Une poésie glaciale parcourt le métrage. Tout, dans l’image, la musique, les corps et les esprits, est d’une froideur inconfortable, portée par le dévoiement terrible d’une science qui ne sèchera jamais de larmes. Contre la brutalité du récit, la photographie et la bande son offrent un conte visuel doux et lent, hybride et ambivalent. L’image prime sur la parole, on se passe de mots ; l’horreur n’en a jamais besoin pour être crue. L’image fuyante d’un visage d’autant plus monstrueux qu’il se cache sous le masque et les ombres, l’image insoutenable d’une opération frontale dont nous sommes les voyeurs, mais aussi l’image d’une fille délicate, dont le visage laisse transparaître davantage d’émotions que celui de son père.
Estimé parmi ses pairs, le docteur Génessier personnifie un rationalisme inhumain et pétri d'orgueil qui est la mauvaise conscience de cette France meurtrie par la guerre et troublée dans sa conscience par les gueules cassées. Il est seul responsable de l’accident qui a coûté à sa fille son visage et son existence civile. Enregistrée dans le registre des décès, celle-ci ne devient progressivement que le moyen d’une expérience dont la portée dépasse les vies de sa cobaye et de ses victimes. « J’ai dû faire tant de mal pour un miracle » sonne comme la quête d’une vie d’un savant sans empathie, qui a vendu son âme au diable pour se faire dieu créateur, aidé dans cette entreprise par une assistante, Louise, bête au visage d’ange, qui incarne le mal ordinaire et la dévotion excessive à une autorité trop nocive.

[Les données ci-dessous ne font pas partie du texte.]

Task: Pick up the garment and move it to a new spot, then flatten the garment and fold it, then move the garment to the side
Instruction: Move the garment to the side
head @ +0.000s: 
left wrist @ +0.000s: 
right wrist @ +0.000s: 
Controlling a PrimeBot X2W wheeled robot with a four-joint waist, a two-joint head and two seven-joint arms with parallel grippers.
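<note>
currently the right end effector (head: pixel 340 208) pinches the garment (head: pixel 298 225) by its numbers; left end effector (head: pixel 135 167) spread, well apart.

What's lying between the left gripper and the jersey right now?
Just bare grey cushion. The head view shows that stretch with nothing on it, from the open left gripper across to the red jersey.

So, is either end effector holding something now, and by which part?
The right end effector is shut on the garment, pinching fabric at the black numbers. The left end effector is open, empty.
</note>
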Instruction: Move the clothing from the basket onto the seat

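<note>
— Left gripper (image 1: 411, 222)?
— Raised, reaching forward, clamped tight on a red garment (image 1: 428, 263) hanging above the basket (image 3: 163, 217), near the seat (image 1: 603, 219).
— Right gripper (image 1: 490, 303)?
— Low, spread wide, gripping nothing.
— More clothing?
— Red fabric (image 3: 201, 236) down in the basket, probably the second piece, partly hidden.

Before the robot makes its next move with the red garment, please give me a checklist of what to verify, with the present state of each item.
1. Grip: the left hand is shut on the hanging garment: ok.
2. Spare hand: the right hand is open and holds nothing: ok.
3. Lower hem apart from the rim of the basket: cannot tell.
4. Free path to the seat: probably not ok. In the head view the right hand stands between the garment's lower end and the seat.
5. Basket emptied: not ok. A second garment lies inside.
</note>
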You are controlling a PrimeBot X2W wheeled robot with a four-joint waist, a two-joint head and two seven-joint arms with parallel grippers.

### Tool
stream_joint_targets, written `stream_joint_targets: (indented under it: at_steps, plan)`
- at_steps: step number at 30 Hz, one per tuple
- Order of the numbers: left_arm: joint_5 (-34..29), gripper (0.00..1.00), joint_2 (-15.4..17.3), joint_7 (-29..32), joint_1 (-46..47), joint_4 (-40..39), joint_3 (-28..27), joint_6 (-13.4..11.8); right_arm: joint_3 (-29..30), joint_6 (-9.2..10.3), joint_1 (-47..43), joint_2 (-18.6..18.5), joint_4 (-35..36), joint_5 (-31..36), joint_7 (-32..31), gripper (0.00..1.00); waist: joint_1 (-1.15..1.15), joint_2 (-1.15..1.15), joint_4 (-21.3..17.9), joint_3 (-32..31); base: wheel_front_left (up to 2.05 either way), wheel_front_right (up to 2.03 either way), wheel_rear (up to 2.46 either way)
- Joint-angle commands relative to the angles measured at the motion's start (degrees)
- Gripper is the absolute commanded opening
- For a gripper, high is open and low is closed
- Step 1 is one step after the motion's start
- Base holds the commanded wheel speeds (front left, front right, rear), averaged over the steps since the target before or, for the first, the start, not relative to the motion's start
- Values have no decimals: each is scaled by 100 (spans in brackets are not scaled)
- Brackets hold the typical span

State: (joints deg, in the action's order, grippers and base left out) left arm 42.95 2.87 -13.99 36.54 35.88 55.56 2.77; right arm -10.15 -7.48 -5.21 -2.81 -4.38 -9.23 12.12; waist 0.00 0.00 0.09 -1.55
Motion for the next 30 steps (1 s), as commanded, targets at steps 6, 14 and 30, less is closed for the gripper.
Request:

Le salut vient d’une libération, celle des animaux de laboratoire, de la victime Paulette et de Christiane, trop consciente d’être prisonnière elle aussi. Les chiens se chargeront de déchiqueter le visage du père. Elle, elle s’enfoncera dans la nuit entourée de colombes qui, si longtemps enfermées dans leurs cages, lui ressemblent plus que tout autre. La France aussi a connu sa libération, les médecins des camps ont pour certains subi la vengeance, mais la possibilité de l’oubli est morte dans les camps de la mort. Le visage de Christiane portera indéfiniment les stigmates de son accident, il est cette société qui ne peut plus se regarder en face.
Les siècles savants sont aussi des siècles de destruction, où va jusqu’à disparaître la culpabilité du mal et des exécutions de masse. Georges Franju, qui a réalisé Le Sang des bêtes, un court métrage sur les abattoirs, est sûrement hanté par ces capacités de destruction systématique banalisées par la froide technique.